Problem statement — Search the listing below for the string "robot" and show each line that contains it.

Entries supplied —
★ ★ ★ ★

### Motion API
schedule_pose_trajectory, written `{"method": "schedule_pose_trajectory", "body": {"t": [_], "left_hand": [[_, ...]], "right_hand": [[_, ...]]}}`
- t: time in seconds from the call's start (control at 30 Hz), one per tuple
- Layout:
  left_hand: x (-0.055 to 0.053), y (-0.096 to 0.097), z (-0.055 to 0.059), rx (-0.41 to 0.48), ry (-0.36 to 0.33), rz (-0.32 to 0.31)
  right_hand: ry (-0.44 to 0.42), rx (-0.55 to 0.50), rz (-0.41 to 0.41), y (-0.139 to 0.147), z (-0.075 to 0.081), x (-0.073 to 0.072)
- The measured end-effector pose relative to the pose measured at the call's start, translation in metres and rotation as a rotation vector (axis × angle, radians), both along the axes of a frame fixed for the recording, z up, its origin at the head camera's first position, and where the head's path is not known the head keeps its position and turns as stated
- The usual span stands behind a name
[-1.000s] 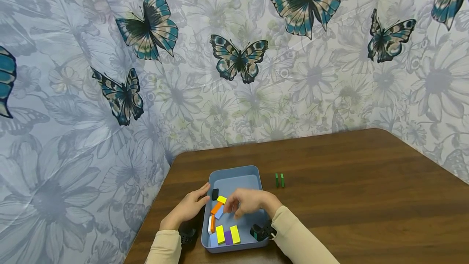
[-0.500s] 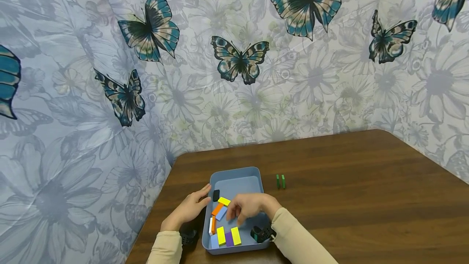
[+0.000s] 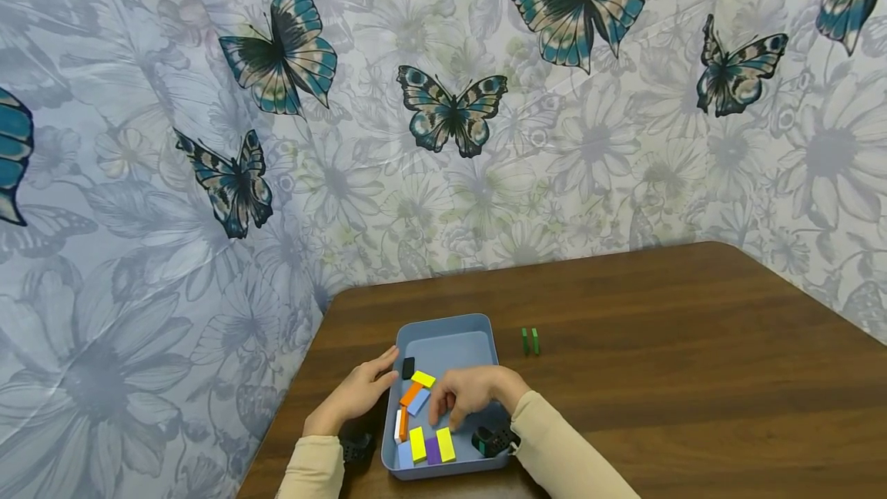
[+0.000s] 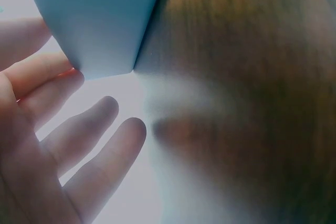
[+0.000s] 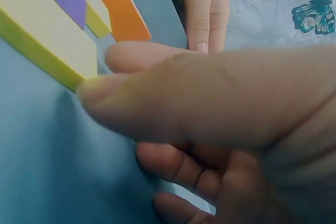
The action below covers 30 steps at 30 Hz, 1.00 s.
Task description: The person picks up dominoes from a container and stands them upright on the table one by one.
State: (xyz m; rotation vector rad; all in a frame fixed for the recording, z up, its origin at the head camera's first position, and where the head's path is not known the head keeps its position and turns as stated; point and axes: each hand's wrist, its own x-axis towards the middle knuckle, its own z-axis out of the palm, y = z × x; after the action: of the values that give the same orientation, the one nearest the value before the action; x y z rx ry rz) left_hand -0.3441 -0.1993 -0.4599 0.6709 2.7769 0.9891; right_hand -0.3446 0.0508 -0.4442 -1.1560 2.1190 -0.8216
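Note:
The blue-grey tray [image 3: 453,329] holds several coloured blocks. My left hand [image 3: 359,393] rests at the tray's left side, fingers extended, fingertips against its outer wall [image 4: 105,19] in the left wrist view. Over the tray, my right hand [image 3: 471,391] reaches down with bent fingers. Its thumb tip [image 5: 100,93] is right at the end corner of a yellow block [image 5: 47,30], and the index fingertip lies just past that end. I cannot tell whether they pinch it. This yellow block [image 3: 446,445] stands beside a purple block [image 3: 433,450], with another yellow block [image 3: 417,444] beyond.
Along the tray's left side lie a white block [image 3: 398,423], orange blocks [image 3: 411,393], a light blue block [image 3: 419,402], a yellow block [image 3: 423,380] and a black block [image 3: 408,368]. Two green pieces [image 3: 530,341] stand on the wooden table [image 3: 658,368] right of the tray.
My right hand has shifted slightly right and toward the near yellow block, uncovering more of the light blue and far yellow blocks. The left hand has stayed in place.

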Motion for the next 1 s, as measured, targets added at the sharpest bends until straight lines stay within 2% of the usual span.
{"method": "schedule_pose_trajectory", "body": {"t": [0.43, 0.73, 0.87, 1.0], "left_hand": [[-0.0013, 0.0003, -0.0003, -0.019, -0.001, -0.004], [-0.0028, 0.0016, 0.0002, 0.003, 0.012, 0.015], [-0.0031, 0.0022, 0.0009, 0.006, 0.018, 0.021], [-0.0023, 0.0018, 0.0003, 0.011, 0.012, 0.026]], "right_hand": [[0.022, 0.019, 0.024, 0.0009, -0.0014, 0.0003], [-0.054, 0.024, 0.093, -0.0008, -0.0011, -0.0033], [-0.021, 0.053, 0.129, -0.0016, 0.0004, -0.0042], [0.009, 0.082, 0.131, -0.0021, 0.001, -0.0027]]}}
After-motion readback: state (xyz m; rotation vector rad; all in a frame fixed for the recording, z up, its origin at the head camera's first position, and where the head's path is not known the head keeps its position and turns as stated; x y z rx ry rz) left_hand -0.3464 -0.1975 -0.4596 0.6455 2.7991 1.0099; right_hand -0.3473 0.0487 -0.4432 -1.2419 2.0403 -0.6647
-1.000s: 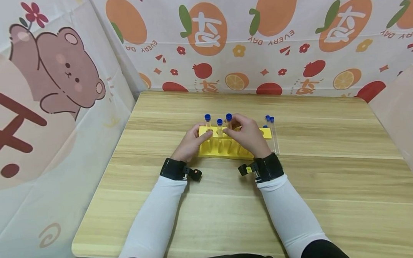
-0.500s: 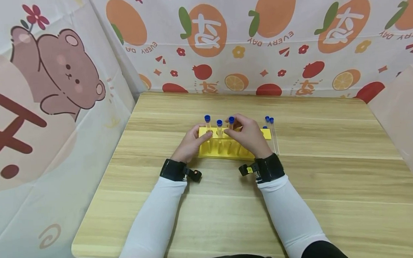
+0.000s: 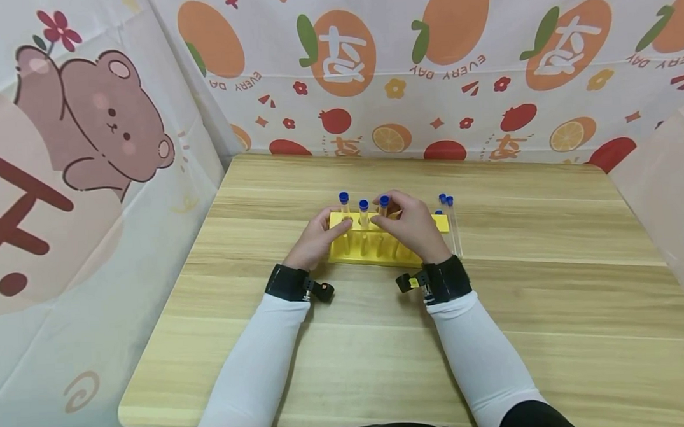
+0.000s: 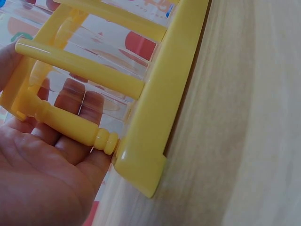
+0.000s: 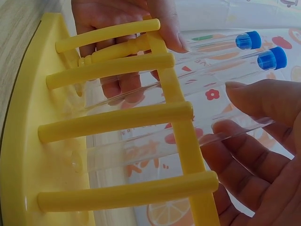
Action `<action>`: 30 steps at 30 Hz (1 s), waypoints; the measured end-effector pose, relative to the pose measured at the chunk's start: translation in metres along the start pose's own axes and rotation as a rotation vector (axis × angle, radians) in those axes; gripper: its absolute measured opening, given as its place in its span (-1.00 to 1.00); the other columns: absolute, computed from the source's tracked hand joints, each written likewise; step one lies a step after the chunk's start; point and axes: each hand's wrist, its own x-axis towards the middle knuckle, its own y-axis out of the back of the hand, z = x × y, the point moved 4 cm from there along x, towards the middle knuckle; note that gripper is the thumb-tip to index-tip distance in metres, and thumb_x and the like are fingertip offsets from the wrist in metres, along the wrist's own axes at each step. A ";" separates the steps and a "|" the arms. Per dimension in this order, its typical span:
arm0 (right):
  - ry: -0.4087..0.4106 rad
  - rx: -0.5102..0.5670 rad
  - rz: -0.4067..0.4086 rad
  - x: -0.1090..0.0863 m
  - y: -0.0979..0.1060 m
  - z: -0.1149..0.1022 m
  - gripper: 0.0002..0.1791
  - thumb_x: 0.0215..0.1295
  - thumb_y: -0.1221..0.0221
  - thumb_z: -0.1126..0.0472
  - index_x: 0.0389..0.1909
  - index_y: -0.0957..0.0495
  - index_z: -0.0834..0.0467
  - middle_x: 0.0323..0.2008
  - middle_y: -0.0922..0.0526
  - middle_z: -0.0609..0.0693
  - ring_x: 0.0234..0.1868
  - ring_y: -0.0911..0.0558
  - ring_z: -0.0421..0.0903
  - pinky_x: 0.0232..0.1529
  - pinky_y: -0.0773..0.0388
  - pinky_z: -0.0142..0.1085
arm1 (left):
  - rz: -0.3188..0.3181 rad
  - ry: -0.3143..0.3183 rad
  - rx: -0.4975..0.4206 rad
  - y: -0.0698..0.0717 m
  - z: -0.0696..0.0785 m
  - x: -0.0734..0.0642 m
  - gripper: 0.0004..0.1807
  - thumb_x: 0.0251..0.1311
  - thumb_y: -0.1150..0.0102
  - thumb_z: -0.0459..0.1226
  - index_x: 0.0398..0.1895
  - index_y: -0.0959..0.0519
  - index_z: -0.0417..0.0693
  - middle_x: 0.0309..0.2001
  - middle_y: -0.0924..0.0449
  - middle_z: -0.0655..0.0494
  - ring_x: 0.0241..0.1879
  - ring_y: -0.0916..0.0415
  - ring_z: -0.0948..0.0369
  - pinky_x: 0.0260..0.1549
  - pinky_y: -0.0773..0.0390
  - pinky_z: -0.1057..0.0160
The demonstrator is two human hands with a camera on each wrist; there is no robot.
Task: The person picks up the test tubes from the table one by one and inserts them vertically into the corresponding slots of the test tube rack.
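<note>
A yellow test tube rack (image 3: 358,261) stands on the table, with clear blue-capped test tubes upright in its left holes. My left hand (image 3: 313,239) grips the rack's left end, thumb on the top plate and fingers behind; in the left wrist view, its fingers lie behind the turned end post (image 4: 70,125). My right hand (image 3: 416,226) holds the third test tube (image 3: 384,206) near its top, just below the cap. In the right wrist view that tube (image 5: 136,153) runs down through the rack to the base, thumb and fingers about its upper part, its cap hidden by the hand.
Several more blue-capped test tubes (image 3: 454,224) lie on the wooden table (image 3: 551,281) just right of the rack, partly behind it. A printed fruit curtain (image 3: 392,46) hangs along the back edge, and a bear-print curtain (image 3: 97,122) on the left.
The cap of the third test tube has shifted slightly right and lower, with my right hand staying at it. My left hand keeps its grip on the rack.
</note>
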 end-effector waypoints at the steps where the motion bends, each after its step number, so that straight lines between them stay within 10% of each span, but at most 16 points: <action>1: 0.000 0.000 -0.001 0.000 0.000 0.001 -0.67 0.20 -0.37 0.14 -0.04 -0.60 0.14 -0.31 -0.60 -0.05 -0.26 -0.54 -0.09 -0.17 -0.59 -0.19 | 0.000 -0.001 -0.003 0.000 0.000 0.000 -0.43 0.33 -0.18 -0.03 0.32 -0.32 0.02 0.17 -0.50 0.01 -0.02 -0.49 0.16 -0.08 -0.51 0.29; 18: -0.027 -0.028 -0.030 0.001 -0.003 0.002 -0.64 0.19 -0.38 0.12 -0.01 -0.61 0.12 -0.27 -0.62 -0.06 -0.22 -0.55 -0.08 -0.12 -0.58 -0.18 | -0.025 0.029 -0.029 0.001 0.000 0.002 -0.46 0.39 -0.12 -0.14 0.37 -0.28 -0.05 0.13 -0.50 0.01 0.03 -0.47 0.02 0.05 -0.49 0.03; 30: -0.033 -0.045 -0.035 0.001 -0.004 0.003 -0.62 0.20 -0.37 0.11 0.01 -0.60 0.11 -0.23 -0.64 -0.05 -0.19 -0.55 -0.08 -0.09 -0.57 -0.17 | -0.015 -0.018 -0.037 0.001 -0.002 0.002 -0.46 0.36 -0.17 -0.12 0.33 -0.32 -0.07 0.12 -0.53 -0.04 -0.06 -0.54 0.13 -0.09 -0.58 0.23</action>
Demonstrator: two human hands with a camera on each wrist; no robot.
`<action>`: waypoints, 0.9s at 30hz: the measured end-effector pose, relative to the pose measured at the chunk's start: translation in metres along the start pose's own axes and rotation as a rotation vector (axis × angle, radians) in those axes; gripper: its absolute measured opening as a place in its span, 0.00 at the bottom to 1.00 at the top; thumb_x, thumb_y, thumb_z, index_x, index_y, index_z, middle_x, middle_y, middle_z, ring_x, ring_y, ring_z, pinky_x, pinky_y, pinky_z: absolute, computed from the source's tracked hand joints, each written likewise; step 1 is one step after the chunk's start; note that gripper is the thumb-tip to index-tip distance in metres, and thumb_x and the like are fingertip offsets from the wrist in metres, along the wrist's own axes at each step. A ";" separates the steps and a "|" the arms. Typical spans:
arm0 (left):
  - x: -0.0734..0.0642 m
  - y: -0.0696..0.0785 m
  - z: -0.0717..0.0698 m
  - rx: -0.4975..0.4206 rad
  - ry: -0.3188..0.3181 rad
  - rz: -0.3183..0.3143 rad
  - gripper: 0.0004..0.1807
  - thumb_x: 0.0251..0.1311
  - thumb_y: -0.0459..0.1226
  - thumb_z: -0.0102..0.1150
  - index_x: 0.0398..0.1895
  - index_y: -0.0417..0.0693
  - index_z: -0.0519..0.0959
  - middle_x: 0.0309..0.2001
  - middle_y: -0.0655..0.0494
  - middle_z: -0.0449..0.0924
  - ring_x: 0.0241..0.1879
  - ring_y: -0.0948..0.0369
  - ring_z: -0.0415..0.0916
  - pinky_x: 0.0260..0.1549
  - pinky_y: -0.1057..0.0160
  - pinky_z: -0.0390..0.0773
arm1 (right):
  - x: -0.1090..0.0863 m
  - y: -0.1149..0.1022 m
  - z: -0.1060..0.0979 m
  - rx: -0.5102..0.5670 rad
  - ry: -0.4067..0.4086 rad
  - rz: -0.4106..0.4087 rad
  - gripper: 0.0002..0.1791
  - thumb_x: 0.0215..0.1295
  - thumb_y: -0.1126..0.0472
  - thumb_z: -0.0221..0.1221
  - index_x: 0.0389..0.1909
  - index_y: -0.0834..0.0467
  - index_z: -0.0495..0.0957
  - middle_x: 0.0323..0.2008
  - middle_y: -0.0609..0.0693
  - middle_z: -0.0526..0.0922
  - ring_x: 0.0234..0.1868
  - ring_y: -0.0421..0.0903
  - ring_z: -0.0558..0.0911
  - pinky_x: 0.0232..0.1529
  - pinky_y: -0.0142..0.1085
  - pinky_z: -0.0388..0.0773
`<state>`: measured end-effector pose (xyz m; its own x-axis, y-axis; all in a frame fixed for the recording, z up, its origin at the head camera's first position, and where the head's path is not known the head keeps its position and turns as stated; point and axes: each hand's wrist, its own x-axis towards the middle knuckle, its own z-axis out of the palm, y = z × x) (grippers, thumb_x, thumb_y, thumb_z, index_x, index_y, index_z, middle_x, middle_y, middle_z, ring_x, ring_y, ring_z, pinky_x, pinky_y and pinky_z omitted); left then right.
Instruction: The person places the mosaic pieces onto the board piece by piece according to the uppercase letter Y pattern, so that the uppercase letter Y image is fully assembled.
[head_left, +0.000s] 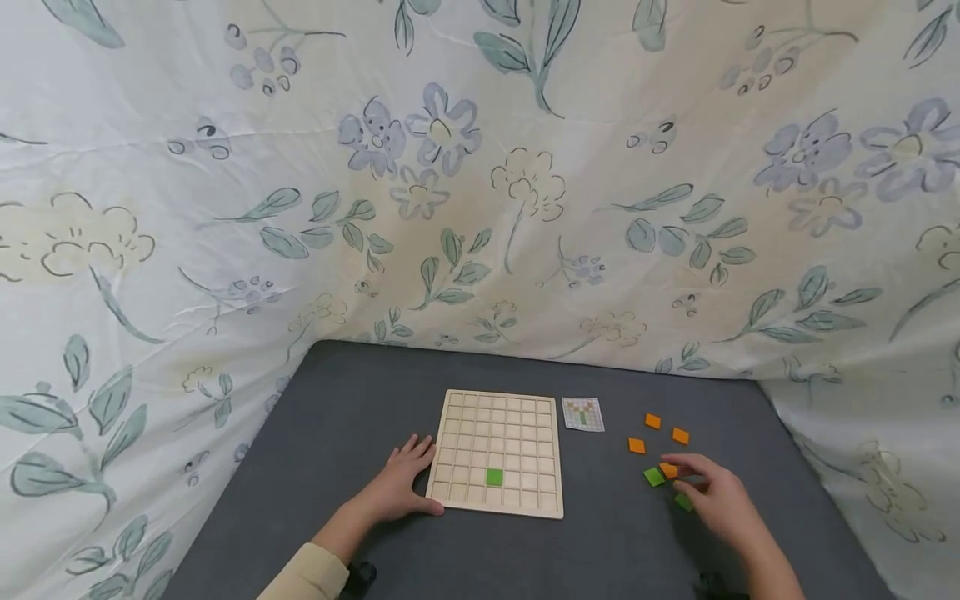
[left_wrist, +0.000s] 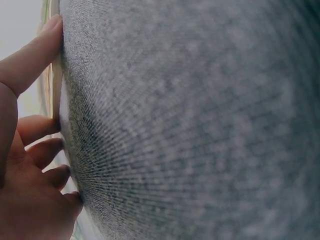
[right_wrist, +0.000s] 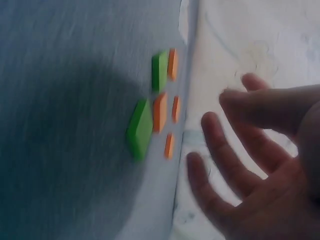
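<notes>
A pale wooden grid board (head_left: 498,454) lies on the dark cloth, with one green tile (head_left: 494,477) set in a cell of a lower row. My left hand (head_left: 405,483) rests at the board's left edge, fingers spread, the thumb by its near corner; in the left wrist view the thumb (left_wrist: 37,52) touches the edge. Over the loose tiles on the right hovers my right hand (head_left: 712,496), fingers loosely bent and nothing between them. Below it are two loose green tiles (right_wrist: 140,130) and several orange tiles (right_wrist: 160,112), flat on the cloth.
A small printed card (head_left: 582,414) with a coloured grid pattern lies just right of the board. Further orange tiles (head_left: 653,421) are spread behind the right hand. A flowered curtain (head_left: 480,208) surrounds the dark tabletop (head_left: 360,392) at the back and sides.
</notes>
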<state>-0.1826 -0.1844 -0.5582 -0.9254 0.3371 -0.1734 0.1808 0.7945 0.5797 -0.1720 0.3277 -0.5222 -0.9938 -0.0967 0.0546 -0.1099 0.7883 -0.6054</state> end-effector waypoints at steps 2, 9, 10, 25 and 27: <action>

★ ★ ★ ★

Task result —
The demonstrator is two human hands with a camera on each wrist; there is no robot.
Demonstrator: two human hands with a camera on each wrist; no robot.

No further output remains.